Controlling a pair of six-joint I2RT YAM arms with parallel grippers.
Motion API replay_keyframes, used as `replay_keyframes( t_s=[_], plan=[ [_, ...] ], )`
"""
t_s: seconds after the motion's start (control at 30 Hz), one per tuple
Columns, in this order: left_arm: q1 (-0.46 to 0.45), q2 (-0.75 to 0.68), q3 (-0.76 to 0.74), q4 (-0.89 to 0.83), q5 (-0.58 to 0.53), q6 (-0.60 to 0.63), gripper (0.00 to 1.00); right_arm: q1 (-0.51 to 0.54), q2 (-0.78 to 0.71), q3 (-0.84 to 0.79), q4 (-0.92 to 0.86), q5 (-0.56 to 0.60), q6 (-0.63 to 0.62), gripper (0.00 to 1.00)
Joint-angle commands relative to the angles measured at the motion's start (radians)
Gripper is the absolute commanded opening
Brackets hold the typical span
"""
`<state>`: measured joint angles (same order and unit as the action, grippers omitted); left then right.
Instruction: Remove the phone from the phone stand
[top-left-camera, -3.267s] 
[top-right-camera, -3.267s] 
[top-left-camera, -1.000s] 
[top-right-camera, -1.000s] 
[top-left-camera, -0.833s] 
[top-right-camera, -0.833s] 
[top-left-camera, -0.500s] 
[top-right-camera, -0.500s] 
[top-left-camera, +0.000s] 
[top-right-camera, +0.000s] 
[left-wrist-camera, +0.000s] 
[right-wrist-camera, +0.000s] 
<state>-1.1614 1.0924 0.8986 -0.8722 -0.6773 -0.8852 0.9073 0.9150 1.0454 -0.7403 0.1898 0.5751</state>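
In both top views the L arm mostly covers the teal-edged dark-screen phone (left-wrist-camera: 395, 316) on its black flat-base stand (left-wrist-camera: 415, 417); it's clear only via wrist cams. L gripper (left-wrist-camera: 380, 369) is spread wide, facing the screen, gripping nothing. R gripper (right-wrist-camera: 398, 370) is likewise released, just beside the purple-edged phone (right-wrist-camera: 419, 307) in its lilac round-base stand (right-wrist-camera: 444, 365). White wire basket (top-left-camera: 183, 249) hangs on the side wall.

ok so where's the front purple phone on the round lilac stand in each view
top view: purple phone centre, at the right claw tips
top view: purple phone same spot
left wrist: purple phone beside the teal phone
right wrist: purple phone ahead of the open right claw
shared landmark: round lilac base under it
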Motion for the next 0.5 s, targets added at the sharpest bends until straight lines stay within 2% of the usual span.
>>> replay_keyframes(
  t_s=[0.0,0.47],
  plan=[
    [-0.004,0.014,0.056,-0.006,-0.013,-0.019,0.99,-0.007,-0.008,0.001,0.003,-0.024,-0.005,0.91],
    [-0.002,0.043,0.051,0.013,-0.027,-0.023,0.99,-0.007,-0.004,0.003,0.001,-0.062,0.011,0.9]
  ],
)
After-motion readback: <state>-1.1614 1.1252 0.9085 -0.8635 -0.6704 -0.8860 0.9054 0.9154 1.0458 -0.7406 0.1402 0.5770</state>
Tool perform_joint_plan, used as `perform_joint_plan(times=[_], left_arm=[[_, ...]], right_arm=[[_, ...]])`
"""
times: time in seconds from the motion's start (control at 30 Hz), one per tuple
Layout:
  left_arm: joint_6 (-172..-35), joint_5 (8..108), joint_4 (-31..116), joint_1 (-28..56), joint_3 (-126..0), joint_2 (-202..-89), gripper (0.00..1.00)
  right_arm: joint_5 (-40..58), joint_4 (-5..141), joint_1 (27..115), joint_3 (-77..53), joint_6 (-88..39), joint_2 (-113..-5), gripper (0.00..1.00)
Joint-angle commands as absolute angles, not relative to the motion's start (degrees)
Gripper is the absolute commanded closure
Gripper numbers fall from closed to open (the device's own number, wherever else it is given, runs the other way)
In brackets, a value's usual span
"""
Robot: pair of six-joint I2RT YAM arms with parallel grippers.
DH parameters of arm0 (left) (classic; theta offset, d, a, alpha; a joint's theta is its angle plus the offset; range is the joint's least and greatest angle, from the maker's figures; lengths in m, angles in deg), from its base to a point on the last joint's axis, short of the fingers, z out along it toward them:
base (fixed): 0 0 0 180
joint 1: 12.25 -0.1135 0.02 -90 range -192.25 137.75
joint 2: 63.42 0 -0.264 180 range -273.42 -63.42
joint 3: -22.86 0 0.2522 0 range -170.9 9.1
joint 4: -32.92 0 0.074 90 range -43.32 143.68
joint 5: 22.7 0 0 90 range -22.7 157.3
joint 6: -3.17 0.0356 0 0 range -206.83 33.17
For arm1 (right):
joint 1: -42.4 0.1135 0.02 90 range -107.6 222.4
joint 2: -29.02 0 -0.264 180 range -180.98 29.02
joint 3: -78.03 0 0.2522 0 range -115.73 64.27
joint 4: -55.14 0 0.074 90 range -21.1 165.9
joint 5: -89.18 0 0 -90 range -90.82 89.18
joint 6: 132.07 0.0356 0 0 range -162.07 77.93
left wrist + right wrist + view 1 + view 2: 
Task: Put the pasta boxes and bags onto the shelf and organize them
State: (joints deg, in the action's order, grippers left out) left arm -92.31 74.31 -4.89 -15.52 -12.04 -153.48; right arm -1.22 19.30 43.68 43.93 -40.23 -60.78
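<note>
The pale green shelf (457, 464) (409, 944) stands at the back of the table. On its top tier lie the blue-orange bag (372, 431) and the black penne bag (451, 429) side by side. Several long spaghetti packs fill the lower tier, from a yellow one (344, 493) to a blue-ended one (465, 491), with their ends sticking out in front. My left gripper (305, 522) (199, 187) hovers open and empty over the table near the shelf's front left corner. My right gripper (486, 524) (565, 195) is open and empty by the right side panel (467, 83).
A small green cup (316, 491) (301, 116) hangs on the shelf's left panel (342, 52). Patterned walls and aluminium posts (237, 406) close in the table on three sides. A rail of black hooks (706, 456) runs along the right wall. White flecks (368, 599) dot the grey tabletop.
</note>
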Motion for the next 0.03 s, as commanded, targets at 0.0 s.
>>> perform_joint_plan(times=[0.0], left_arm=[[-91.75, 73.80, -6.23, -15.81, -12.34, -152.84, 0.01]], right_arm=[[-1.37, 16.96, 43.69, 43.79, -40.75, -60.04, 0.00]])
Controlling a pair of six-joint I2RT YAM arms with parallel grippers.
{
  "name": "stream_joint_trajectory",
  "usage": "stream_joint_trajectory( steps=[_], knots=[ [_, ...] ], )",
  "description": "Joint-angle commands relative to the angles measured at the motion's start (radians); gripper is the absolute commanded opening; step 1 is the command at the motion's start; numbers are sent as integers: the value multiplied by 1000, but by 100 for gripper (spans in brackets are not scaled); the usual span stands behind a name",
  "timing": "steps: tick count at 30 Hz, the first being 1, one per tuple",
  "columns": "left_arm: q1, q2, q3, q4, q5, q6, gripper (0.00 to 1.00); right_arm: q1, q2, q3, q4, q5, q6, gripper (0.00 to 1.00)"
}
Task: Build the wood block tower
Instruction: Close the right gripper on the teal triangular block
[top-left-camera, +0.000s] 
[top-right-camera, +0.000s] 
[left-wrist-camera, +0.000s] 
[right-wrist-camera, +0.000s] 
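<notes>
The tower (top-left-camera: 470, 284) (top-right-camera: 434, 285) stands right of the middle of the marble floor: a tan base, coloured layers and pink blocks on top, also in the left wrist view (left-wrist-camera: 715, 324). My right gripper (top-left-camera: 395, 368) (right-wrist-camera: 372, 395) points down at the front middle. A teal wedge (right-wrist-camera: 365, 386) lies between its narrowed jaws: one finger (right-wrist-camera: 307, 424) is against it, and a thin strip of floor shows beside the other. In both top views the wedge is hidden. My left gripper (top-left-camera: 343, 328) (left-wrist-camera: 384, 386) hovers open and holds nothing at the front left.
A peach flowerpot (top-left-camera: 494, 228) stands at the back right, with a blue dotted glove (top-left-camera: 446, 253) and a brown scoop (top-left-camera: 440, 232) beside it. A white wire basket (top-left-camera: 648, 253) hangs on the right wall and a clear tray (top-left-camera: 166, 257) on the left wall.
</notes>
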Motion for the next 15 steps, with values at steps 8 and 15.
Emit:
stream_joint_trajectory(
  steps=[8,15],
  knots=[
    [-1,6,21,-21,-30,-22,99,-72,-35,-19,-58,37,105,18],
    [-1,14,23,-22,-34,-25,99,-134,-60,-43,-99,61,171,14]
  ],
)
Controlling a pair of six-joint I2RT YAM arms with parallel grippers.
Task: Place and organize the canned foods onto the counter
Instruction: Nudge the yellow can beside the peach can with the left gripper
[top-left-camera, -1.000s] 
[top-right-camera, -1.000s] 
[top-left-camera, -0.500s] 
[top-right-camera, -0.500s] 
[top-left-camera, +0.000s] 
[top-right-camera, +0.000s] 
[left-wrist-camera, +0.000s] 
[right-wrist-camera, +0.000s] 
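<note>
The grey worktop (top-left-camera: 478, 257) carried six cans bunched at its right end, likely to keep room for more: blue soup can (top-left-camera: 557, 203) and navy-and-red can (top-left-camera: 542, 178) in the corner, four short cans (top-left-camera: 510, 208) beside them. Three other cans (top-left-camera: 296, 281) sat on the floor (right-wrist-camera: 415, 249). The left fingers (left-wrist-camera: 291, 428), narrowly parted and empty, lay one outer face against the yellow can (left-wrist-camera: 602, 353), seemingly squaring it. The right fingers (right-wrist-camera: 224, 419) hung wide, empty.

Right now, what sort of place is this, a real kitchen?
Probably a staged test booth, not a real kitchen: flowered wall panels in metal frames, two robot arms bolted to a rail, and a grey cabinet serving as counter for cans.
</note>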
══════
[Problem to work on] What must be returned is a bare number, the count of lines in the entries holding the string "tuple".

[Response] 3